I've read that the first generation of C50 frames were a bit heavier (100 grams or so) than the newest version. Some sources say this change took place between the 2005 and 2006 model years. 

I've managed to locate a C50 in my size (58cm C-T) in my beloved PR38 (world champ) colors. There seems to be a bit of confusion in terms of this frame being the first version or the newer, lighter version. The shop is in the process of weighing the frame for me to help determine. Can anyone tell me what the 'frame only' weights should be for a 58cm frame in both the old version carbon and the newer 'high modulous' carbon? Is the color scheme (PR38) a giveaway in and of itself (i.e. it was only available on the older fames, etc)? Is there any other easy way to distinguish between the old style frames and the newer versions? Any help would be appreciated.


----------



## gibson00 (Aug 7, 2006)

sps3172 said:


> Hi All,
> 
> I've read that the first generation of C50 frames were a bit heavier (100 grams or so) than the newest version. Some sources say this change took place between the 2005 and 2006 model years.
> 
> I've managed to locate a C50 in my size (58cm C-T) in my beloved PR38 (world champ) colors. There seems to be a bit of confusion in terms of this frame being the first version or the newer, lighter version. The shop is in the process of weighing the frame for me to help determine. Can anyone tell me what the 'frame only' weights should be for a 58cm frame in both the old version carbon and the newer 'high modulous' carbon? Is the color scheme (PR38) a giveaway in and of itself (i.e. it was only available on the older fames, etc)? Is there any other easy way to distinguish between the old style frames and the newer versions? Any help would be appreciated.


I know this isn't the answer your asking for...... but if you are concerned about 100 grams, Colnago probably shouldn't be high on your list of choices for a frame.
I believe you'll be looking at about 1370 grams for your frame, give or take. Colnago weights also vary depending on the color scheme, and PR38 I -believe- is one of the heaviest. But its -really- -really- nice looking!! Forget about the weight and get the frame, you'll love it.
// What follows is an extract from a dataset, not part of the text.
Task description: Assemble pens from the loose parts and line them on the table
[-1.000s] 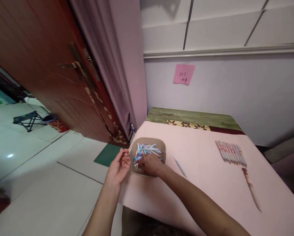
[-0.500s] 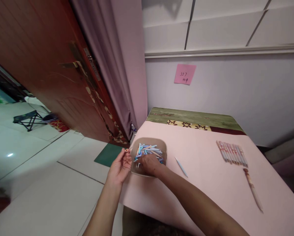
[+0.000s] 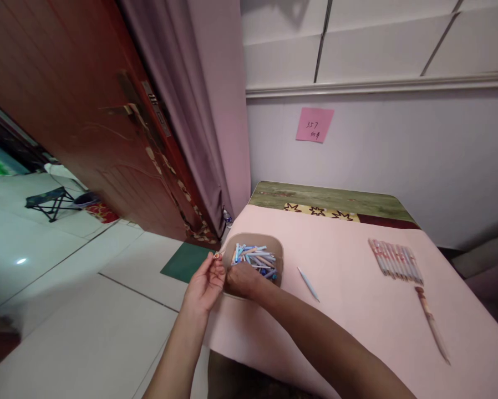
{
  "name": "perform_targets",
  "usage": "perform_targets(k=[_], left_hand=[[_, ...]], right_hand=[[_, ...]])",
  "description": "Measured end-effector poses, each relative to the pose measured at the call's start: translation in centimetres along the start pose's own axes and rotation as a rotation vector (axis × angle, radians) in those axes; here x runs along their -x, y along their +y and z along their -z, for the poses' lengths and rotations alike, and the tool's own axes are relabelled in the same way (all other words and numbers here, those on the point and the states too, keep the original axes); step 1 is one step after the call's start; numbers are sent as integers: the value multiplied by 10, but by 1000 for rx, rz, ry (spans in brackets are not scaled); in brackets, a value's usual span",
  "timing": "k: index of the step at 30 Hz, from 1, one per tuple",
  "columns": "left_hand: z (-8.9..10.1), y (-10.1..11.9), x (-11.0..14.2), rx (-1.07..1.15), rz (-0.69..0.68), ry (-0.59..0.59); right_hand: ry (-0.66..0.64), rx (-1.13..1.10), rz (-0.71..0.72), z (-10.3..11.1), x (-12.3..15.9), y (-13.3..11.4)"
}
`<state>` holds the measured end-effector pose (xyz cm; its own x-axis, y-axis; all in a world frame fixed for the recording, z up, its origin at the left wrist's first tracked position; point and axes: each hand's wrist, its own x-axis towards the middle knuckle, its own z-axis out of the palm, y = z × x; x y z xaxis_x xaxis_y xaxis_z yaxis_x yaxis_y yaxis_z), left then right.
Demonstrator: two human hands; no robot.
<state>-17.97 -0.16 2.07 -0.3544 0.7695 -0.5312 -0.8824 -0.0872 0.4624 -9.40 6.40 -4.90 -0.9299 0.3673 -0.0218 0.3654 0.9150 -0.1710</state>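
Left hand out beside the bin, palm turned up, and its fingers are pinching a small tube! The tube sits right at the fingertips, its round, orange-brown end showing towards us, just by the bin's left rim; the remaining fingers curl loosely below it.

Over to the right hand, and it's down in the bin, knuckles up, at the near left corner. Its fingers point into the bin and are hidden, so whether they're spread, pressed together or pinching anything, I cannot tell. Pen parts, blue, white and tan, lie jumbled just beyond that hand and along its right side, close against it.

Out on the pink worktop, a pale blue pen lies alone to the right of the bin, apart from both hands. Farther right, well clear of any fingers, there's a neat row of pens side by side, and just below it a brown-topped pen slants towards the near edge, its tip pointing at us.
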Motion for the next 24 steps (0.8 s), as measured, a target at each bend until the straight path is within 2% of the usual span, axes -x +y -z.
perform_targets(k=[5, 10, 15, 20, 24], left_hand=[[-2, 0, 1, 7, 22, 0], [-1, 0, 2, -13, 15, 4], [-3, -2, -1, -23, 21, -3], [-7, -5, -2, -20, 17, 12], [-9, -7, 1, -22, 26, 34]], right_hand=[[118, -221, -76, 7, 6, 7], [259, -401, -263, 16, 30, 39], [231, -444, -391, 24, 58, 64], [152, -306, -412, 31, 62, 53], [73, -202, -291, 24, 47, 30]])
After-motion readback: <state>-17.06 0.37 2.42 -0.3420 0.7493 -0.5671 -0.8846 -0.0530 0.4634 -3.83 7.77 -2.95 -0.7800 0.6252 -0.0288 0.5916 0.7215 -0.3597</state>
I did my first race of the year this past Sunday, and rode a complete beater bike, year 2000 Cdale triathlon aero frame with a mix of junk parts. First time I had used it (assembled it the night before) and it weighed about 19 pounds. Had my best feeling ride of the year. Maybe this weight thing is over-rated...


----------



## Clevor (Sep 8, 2005)

sps3172 said:


> Hi All,
> 
> I've read that the first generation of C50 frames were a bit heavier (100 grams or so) than the newest version. Some sources say this change took place between the 2005 and 2006 model years.
> 
> I've managed to locate a C50 in my size (58cm C-T) in my beloved PR38 (world champ) colors. There seems to be a bit of confusion in terms of this frame being the first version or the newer, lighter version. The shop is in the process of weighing the frame for me to help determine. Can anyone tell me what the 'frame only' weights should be for a 58cm frame in both the old version carbon and the newer 'high modulous' carbon? Is the color scheme (PR38) a giveaway in and of itself (i.e. it was only available on the older fames, etc)? Is there any other easy way to distinguish between the old style frames and the newer versions? Any help would be appreciated.
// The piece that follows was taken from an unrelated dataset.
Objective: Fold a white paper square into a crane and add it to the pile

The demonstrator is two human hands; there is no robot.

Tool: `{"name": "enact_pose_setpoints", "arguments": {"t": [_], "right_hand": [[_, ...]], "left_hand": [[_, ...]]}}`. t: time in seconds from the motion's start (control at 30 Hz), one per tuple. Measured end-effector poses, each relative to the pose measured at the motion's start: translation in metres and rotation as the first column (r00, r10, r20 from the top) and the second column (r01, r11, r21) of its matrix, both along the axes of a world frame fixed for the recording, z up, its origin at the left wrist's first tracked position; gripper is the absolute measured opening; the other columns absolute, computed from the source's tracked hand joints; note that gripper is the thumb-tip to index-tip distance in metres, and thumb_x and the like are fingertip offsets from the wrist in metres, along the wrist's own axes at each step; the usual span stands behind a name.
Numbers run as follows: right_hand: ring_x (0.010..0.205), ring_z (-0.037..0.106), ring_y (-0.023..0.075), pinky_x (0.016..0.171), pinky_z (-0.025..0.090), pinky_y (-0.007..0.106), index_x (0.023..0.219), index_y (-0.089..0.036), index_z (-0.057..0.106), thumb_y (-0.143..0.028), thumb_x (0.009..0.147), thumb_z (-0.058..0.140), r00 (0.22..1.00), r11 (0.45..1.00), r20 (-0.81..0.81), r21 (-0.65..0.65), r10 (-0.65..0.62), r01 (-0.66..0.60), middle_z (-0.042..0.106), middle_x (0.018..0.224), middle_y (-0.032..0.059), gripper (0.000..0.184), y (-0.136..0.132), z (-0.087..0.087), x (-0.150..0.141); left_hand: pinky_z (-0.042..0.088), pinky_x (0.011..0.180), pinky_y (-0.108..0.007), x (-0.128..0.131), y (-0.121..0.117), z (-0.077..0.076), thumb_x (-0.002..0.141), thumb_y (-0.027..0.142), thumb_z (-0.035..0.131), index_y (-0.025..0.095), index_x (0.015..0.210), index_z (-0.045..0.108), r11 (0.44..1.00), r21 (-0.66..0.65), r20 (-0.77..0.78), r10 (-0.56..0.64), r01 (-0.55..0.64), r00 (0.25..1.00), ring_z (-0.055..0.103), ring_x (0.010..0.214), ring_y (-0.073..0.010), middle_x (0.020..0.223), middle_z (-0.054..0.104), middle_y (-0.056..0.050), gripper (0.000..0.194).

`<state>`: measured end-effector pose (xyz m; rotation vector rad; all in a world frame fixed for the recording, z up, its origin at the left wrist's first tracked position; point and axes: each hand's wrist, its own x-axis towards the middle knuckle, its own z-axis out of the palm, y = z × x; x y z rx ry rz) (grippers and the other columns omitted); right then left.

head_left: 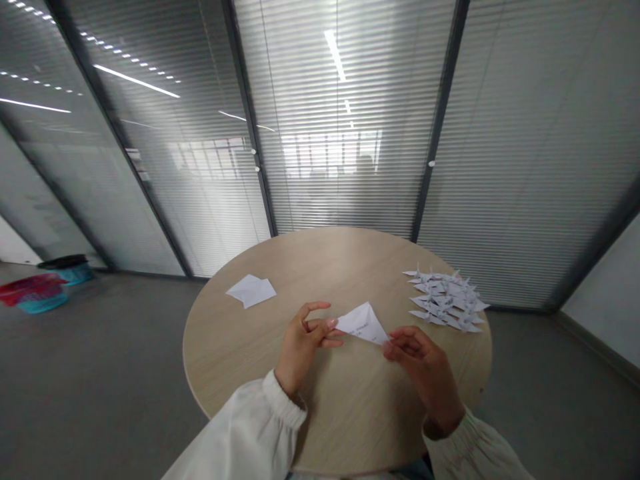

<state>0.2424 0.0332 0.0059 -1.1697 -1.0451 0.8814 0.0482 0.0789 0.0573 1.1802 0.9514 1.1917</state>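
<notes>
A white sheet folded into a triangle (pixel 363 323) hangs just above the round wooden table (pixel 320 267). My left hand (pixel 305 343) pinches its left corner between thumb and fingers. My right hand (pixel 417 363) pinches its right corner, fingers curled together. Both wrists wear white sleeves. The paper's peak points away from me.
A pile of several folded white paper cranes (pixel 447 300) lies on the table's right side. A small stack of white paper sheets (pixel 251 291) rests at the left. Glass walls with blinds stand behind the table. Coloured bins (pixel 45 288) sit on the grey floor far left.
</notes>
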Motion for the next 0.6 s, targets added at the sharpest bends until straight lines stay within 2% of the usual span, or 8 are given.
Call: {"name": "enact_pose_setpoints", "arguments": {"t": [0.23, 0.37, 0.47, 0.53, 0.6], "right_hand": [[0.060, 0.063, 0.0173, 0.059, 0.051, 0.027, 0.076, -0.018, 0.059, -0.040, 0.063, 0.075, 0.998, 0.999, -0.040, 0.016, -0.040, 0.040, 0.066, 0.064, 0.0015, 0.030, 0.0008, -0.0039, 0.0046], [0.065, 0.065, 0.0194, 0.063, 0.054, 0.030, 0.079, -0.018, 0.061, -0.042, 0.069, 0.070, 0.999, 0.998, 0.023, 0.033, -0.049, 0.048, 0.067, 0.069, 0.0041, 0.028, -0.0010, -0.0044, 0.0065], [0.079, 0.066, 0.0211, 0.072, 0.054, 0.033, 0.093, -0.019, 0.062, -0.042, 0.076, 0.064, 0.990, 0.993, 0.132, 0.114, -0.058, 0.043, 0.068, 0.089, 0.0082, 0.029, -0.0032, -0.0019, 0.0049], [0.096, 0.061, 0.0226, 0.080, 0.053, 0.034, 0.105, -0.021, 0.060, -0.039, 0.079, 0.061, 0.978, 0.973, 0.201, 0.229, -0.051, 0.004, 0.061, 0.110, 0.0100, 0.032, -0.0034, -0.0014, 0.0031], [0.110, 0.054, 0.0239, 0.085, 0.051, 0.036, 0.113, -0.022, 0.057, -0.037, 0.080, 0.060, 0.960, 0.948, 0.273, 0.316, -0.060, -0.031, 0.053, 0.122, 0.0101, 0.036, -0.0020, -0.0028, 0.0018]], "left_hand": [[0.057, 0.056, -0.025, -0.0020, 0.0012, 0.0014, 0.066, 0.032, 0.074, 0.013, 0.103, 0.052, 0.998, 0.023, 0.049, 0.054, -0.056, 0.997, 0.069, 0.070, -0.0208, 0.069, 0.070, -0.005, 0.047], [0.057, 0.057, -0.024, -0.0037, 0.0045, -0.0008, 0.067, 0.033, 0.074, 0.012, 0.096, 0.057, 0.997, 0.023, 0.064, 0.073, -0.075, 0.995, 0.069, 0.070, -0.0199, 0.069, 0.070, -0.005, 0.040], [0.057, 0.058, -0.025, -0.0038, 0.0059, -0.0028, 0.066, 0.035, 0.074, 0.012, 0.091, 0.060, 0.998, 0.012, 0.059, 0.053, -0.054, 0.997, 0.070, 0.071, -0.0204, 0.072, 0.071, -0.005, 0.037], [0.057, 0.058, -0.025, -0.0034, 0.0058, -0.0033, 0.065, 0.036, 0.075, 0.012, 0.090, 0.060, 0.999, 0.003, 0.057, 0.040, -0.040, 0.998, 0.070, 0.072, -0.0209, 0.074, 0.071, -0.005, 0.037], [0.057, 0.059, -0.025, -0.0028, 0.0049, -0.0029, 0.065, 0.036, 0.075, 0.012, 0.090, 0.060, 1.000, -0.015, 0.048, 0.008, -0.007, 0.999, 0.070, 0.073, -0.0211, 0.076, 0.072, -0.006, 0.038]]}}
Your frame is likely a 2006-2007 frame. Unfortunately for me, the PR38 paint scheme has been resurrected for 2006, presumably so it could be used for the cyclocross World Champ. I tried to get a WC scheme done on special order, but now it's a stocked color scheme from Colnago (Boo!). But I have tricks up my sleeve to make my PR38 build special :smilewinkgrin:.

That's why in the last 8-12 months, guys have dumped their TM38 and Mapei WC C40s on Ebay as the paint scheme has lost a bit of it's exclusivity. Oh no, the paint scheme has been revived! 
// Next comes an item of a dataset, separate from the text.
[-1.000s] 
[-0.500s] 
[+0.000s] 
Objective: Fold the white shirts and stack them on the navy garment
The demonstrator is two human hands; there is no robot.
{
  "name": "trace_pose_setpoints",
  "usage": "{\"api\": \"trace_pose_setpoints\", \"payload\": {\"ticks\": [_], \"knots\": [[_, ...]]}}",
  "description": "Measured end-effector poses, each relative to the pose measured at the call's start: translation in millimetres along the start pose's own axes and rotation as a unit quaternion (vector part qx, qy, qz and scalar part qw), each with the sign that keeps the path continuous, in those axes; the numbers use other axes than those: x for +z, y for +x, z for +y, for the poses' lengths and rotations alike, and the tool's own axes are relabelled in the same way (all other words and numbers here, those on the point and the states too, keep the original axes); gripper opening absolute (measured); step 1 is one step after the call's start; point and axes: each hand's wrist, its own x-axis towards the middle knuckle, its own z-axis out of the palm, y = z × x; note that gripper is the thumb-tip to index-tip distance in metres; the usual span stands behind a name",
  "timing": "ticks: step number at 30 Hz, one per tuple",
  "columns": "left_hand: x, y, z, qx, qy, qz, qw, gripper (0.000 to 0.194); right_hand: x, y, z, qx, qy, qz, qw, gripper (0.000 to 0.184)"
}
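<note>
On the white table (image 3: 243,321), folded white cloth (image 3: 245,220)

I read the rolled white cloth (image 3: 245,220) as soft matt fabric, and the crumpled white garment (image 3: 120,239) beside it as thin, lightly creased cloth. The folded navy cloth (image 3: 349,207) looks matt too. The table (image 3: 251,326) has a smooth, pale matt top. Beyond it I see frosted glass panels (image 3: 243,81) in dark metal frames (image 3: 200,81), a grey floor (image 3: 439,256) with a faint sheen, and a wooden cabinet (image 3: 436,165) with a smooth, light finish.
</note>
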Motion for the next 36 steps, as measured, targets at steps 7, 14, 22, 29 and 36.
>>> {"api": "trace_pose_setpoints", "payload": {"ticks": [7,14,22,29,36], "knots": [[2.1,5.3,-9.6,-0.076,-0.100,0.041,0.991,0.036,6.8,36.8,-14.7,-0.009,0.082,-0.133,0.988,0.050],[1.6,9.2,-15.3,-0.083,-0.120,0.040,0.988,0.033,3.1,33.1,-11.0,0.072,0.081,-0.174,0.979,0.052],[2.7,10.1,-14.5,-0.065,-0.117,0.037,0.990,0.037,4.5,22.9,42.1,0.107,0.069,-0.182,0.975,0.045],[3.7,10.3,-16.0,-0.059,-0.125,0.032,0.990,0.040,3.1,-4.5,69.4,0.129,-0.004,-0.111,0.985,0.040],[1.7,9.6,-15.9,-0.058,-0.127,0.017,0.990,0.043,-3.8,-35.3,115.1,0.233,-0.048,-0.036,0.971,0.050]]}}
The 2006 and up C50s are a bit lighter due to the Ti BB shell, and I think with higher modulus CF. It's easy to tell the 2005 (and 2004?) C50s as the lugs are unidirectional weave, which I think looks tricker. Your bike probably has the marbelized-looking lugs.

There is an outside chance you have a 2005 PR38, as Shah had one on this forum. But he was the only person I know who had one prior to 2006.


----------



## tmluk (Sep 19, 2005)

There is a few differences between the C50 offered in 2004-2005 vs. 2005-2006 and later models.
- The later models have shorter carbon lugs.
- The later models supposedly use high-modulus carbon fiber for tubes and lugs. Thus the name C50 HP HM.
- The later models have an updated version of HP chainstays ... less angular than previous version. But this could have taken place a bit earlier, can't be definitive.

Regarding Ti BB, Colnago has long been using CNC Ti BB shells since there were some Al BB shells failures - thermal expansion coefficients of Al and CF is very much different, not the best mating materials for high-stress area. Makes you wonder why most CF bikes use Al shells ... cost!


----------